I am notoriously bad at self-portraits. I’m just not good at making faces look like the person they are supposed to be. I’ve learned to look at my various attempts as “interpretations” of myself, such as this one from when I was 16 and a smoker:
I deliberately kept it vague so it was more of a representation of me. Then there was the honest attempt I made when I was in an art class at 23:
Which I like even less. You can see I tried, but I was so focused on getting the individual features right that the whole face turned out distorted.
But of course, it’s time to try again. This is my latest attempt, although at 27 I made myself look 40. That’s ok. Sometimes I feel 40 but without the advantage that another 13 years of experiences would bring me.
I had an art teacher once tell me I should steer away from color paintings until I had a better understanding of how to use them. I still don’t understand, and I often have anxiety once the colors start hitting the page. But I like the way this one turned out, at least up close.
Does it look like me? I guess you’ll never know. But the answer is no, not really.
Anxiety…it’s a familiar word for many people. I think most people experience it at one time or another, others are constantly plagued by it. I fall into the second category. I won’t bore you with too many details, but when it comes to being an artist anxiety is an interesting thing. On the one hand, it can serve as powerful inspiration. Some of my favorite works of art were born out of my own anxious thoughts or feelings. But on the other hand, anxiety can prevent a person from performing pretty basic tasks that most people find easy, thus making it difficult to be successful long term.
I always thought I was destined to be a successful artist. Maybe not famous, maybe not full time. But I thought I would make a name for myself at least locally, or apply my skills in some profitable way.

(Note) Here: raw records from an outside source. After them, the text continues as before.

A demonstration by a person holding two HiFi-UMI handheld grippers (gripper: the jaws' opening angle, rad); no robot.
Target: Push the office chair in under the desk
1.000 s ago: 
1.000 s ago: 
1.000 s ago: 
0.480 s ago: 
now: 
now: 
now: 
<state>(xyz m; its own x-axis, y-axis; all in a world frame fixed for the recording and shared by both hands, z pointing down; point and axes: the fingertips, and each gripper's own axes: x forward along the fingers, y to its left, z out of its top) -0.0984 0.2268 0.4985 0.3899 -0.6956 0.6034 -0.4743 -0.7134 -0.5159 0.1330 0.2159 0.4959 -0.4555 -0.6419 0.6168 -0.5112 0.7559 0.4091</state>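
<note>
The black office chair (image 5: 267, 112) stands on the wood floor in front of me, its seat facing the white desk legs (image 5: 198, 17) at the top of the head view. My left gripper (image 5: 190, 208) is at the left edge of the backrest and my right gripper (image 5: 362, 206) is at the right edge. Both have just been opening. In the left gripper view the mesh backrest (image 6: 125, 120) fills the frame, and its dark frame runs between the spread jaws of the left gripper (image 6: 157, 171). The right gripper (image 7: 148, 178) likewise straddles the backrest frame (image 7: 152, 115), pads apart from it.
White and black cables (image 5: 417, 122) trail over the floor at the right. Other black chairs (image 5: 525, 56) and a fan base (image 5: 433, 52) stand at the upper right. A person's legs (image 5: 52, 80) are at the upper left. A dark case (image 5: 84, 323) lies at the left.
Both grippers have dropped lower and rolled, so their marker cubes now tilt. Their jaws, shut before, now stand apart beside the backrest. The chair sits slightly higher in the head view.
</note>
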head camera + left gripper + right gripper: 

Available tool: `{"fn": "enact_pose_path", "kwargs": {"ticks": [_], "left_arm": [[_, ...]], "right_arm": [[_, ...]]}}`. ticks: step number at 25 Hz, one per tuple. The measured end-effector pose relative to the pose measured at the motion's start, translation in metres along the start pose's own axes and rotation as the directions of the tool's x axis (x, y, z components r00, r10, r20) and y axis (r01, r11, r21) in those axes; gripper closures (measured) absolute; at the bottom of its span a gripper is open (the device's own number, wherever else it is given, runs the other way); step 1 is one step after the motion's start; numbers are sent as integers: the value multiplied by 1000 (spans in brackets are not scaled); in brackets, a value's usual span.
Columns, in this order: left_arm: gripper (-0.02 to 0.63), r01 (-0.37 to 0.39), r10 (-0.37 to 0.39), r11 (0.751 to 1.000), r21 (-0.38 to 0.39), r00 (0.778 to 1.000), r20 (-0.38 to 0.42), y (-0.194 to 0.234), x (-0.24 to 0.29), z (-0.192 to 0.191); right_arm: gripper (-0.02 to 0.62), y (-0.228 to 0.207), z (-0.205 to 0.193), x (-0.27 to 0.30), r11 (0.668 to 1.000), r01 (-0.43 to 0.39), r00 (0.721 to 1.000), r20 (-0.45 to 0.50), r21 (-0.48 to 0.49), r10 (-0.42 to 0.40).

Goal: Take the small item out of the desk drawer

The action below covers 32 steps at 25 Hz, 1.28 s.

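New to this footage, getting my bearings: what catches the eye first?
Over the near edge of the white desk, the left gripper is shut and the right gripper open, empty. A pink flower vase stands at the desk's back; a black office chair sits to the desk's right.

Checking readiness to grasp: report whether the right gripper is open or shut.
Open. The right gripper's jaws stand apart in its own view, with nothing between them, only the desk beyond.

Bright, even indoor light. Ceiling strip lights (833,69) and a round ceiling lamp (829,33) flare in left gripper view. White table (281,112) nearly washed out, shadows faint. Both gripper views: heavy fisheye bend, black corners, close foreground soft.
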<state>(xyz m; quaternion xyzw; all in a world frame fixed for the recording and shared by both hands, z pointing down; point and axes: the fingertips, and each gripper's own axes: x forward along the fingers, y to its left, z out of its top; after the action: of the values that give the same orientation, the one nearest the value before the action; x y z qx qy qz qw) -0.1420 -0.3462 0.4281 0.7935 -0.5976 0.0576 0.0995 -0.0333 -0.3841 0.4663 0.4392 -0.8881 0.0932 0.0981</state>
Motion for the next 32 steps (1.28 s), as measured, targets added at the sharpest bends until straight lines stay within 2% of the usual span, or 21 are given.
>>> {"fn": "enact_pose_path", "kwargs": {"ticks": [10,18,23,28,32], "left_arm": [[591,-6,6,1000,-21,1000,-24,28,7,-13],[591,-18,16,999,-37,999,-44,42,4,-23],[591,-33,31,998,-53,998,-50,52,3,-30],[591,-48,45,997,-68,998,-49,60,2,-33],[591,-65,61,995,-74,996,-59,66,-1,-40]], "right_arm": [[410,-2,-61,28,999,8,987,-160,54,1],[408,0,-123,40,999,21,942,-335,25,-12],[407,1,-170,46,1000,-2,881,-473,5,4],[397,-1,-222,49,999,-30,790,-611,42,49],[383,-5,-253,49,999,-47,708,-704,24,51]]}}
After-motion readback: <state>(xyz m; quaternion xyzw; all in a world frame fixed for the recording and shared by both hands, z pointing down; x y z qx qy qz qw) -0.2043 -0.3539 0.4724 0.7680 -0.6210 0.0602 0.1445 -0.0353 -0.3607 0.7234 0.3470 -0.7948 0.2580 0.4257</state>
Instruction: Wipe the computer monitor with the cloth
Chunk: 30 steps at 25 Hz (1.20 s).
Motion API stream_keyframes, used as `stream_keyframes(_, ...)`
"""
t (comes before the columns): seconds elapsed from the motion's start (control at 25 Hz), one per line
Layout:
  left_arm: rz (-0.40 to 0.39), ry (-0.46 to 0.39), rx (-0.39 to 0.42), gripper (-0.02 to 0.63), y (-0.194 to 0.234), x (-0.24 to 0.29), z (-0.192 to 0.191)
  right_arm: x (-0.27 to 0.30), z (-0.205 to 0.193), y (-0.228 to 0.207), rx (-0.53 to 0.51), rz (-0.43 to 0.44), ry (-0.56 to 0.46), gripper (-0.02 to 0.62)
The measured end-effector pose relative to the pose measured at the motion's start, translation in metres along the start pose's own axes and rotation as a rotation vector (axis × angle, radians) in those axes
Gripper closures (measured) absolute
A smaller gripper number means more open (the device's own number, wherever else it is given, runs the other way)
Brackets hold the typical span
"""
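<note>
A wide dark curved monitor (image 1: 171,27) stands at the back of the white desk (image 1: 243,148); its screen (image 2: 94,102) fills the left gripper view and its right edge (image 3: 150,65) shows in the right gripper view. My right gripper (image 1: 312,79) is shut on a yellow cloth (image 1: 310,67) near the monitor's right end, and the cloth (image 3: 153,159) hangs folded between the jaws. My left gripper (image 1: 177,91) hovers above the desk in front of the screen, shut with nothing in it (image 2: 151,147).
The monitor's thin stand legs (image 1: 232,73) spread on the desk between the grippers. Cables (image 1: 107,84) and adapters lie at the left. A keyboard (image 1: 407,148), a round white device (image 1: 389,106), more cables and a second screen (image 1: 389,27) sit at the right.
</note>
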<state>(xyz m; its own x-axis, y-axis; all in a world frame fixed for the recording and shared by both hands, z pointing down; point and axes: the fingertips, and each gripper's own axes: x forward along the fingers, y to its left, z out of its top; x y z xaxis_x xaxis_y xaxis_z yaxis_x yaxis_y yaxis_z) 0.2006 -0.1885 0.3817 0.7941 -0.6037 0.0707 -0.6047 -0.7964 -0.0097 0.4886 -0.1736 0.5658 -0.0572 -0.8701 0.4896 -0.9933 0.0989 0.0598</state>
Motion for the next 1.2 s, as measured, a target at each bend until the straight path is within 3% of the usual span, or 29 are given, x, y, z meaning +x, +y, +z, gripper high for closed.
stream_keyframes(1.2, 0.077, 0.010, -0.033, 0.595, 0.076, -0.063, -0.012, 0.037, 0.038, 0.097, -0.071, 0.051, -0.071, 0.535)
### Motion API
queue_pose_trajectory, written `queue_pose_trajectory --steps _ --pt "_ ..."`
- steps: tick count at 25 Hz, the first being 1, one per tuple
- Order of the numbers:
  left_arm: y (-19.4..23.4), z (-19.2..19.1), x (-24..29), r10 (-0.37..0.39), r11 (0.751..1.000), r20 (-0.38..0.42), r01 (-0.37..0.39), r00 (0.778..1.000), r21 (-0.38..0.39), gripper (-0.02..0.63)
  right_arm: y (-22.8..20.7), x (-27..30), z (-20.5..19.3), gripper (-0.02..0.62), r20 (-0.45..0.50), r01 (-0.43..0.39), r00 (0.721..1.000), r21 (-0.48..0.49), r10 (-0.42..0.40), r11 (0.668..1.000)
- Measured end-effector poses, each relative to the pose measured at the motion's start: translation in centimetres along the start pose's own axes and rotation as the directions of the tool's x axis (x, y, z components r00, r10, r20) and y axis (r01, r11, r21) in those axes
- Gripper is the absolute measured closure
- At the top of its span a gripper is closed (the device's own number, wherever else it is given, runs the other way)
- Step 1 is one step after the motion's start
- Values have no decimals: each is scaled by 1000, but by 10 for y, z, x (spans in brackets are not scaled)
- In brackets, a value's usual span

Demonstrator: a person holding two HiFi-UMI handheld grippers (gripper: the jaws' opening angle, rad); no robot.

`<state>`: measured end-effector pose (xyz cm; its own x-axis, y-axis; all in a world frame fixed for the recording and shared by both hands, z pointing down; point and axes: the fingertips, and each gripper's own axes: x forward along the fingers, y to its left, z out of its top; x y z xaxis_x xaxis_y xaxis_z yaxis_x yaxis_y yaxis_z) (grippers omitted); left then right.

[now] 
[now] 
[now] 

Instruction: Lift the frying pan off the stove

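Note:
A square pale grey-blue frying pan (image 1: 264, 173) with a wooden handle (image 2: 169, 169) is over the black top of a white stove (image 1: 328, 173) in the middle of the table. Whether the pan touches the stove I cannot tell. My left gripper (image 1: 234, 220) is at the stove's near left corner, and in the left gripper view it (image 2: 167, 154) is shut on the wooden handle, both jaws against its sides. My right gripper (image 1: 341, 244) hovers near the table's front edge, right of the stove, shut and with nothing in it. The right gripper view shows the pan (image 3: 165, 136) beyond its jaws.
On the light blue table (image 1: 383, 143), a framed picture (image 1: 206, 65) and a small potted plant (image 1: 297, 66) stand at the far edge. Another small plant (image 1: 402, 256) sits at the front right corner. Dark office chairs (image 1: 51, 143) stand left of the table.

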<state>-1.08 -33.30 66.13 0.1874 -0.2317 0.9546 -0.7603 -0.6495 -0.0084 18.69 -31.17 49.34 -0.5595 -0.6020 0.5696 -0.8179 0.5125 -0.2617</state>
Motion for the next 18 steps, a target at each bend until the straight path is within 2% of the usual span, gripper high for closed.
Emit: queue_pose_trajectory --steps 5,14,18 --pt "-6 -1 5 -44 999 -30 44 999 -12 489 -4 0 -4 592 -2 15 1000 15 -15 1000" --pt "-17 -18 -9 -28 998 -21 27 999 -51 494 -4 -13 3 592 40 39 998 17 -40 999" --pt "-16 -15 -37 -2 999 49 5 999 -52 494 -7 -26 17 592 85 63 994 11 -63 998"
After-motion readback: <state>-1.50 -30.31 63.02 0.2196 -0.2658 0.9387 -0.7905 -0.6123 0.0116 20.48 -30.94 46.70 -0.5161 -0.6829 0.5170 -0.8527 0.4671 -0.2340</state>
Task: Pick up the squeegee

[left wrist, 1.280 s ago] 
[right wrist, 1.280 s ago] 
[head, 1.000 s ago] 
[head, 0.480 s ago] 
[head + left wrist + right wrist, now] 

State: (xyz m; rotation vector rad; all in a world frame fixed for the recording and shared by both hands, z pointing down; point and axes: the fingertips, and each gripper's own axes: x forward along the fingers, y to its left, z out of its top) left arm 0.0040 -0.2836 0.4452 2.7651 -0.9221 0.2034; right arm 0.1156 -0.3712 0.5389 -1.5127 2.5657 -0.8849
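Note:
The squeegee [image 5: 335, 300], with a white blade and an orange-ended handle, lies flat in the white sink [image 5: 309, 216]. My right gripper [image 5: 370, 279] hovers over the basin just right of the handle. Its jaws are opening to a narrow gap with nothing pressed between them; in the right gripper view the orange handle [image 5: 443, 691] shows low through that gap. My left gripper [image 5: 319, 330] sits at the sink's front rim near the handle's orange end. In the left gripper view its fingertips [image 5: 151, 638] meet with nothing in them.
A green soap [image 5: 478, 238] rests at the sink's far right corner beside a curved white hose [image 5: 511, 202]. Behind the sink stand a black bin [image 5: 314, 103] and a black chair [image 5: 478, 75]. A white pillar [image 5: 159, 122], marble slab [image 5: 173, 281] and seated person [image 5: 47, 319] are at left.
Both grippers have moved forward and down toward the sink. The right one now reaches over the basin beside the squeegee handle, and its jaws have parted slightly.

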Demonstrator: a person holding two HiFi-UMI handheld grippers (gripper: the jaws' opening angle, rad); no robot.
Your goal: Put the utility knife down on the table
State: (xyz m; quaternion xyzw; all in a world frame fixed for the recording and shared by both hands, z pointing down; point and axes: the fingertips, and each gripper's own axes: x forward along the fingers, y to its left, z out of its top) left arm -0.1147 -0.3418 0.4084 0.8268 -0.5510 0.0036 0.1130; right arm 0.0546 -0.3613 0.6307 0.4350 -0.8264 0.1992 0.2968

Funny that never happened.
I think part of my problem is I can’t perform well if I’m feeling pressured to please other people. When I was in school I would occasionally get a request for a drawing or something like that and for whatever reason I just couldn’t do it. I remember being a teenager and my school bus driver asked if I would draw her a picture of a tree so she could make it into a family tree. I happily agreed. Then the anxiety set it.
What kind of tree was she looking for? How big? Using what materials? Color or black and white? Realistic or stylistic? These are some of the questions I had spinning in my mind. I could have asked her but I never did. Instead I got on that bus every day for the rest of the school year empty-handed and feeling guilty. Each time I sat down to draw that tree I decided I was doing something wrong, this couldn’t be what she wanted.
It was just a tree. And yet it defeated me.
I never considered myself a perfectionist, seeing as my life has always been “in shambles” so to speak. I have never been able to keep my living space clean, I got poor grades in school, and my artwork has always been pretty sloppy. In retrospect, however, I’ve accepted the fact that some of these failures stemmed from a desire to be perfect in a way that is not achievable. At least not for me.
I tend to put off cleaning up after myself because I am very particular about how things get put away. I like for every object to have its own home, preferably labelled, and placed neatly there. This is rather time consuming, and as a result my belongings tend to hang out wherever I drop them until that magical day when I will have the time to create the perfect space for them…you see where this is going?
In school, I often gave up on assignments if I couldn’t get them just right, preferring to take a zero rather than reveal to my teacher the sub-par-whatever-it-was that I came up with. It doesn’t make much sense when you actually think about it.
And then of course there is the artwork. I already said it’s usually pretty sloppy. This is because I get frustrated when things don’t go the way I wanted them to go, and then I end up rushing through the rest and giving up. Or just not starting at all. Frustration.
So I am learning to let go of perfection. I keep telling myself it’s ok if I make a mistake, and it’s ok if I’m not using the top quality materials, or if I’m using the “right” techniques or the “right” brushes or whatever…the truth is, I don’t really know what the hell I’m doing most of the time. I just don’t care anymore.
This is a painting I did a while ago and recently updated. The original was a spray painted design that was meant to be abstract and reminiscent of outer space. Recently I decided that I hated it. It was the start of something I never finished.
The updated version is a little better, but now it contains ghostly figures rising. Where are they going? That’s a good question. Maybe nowhere. But at least they appear to be moving, and that’s a start. Now instead of a page I’d say I have a chapter…someday I’ll finish the book.
This painting started out as a bland, fearful attempt to be creative. I painted it over ten years ago, and I recall even after I finished feeling like what was the point of that?
I was anxious and I was always trying too hard to be something. Anything. Instead of just allowing myself to be. I was always focused on the end result instead of just enjoying the process. This sad canvas board is a snapshot in time of that artificial lifestyle.
I recently updated it, mainly so I do not have to look at it anymore. It’s funny how rusty my painting skills are, and the end result is something I once would have beat myself up for. But this time at least I know it was painted more honestly and with less fear. So that’s something.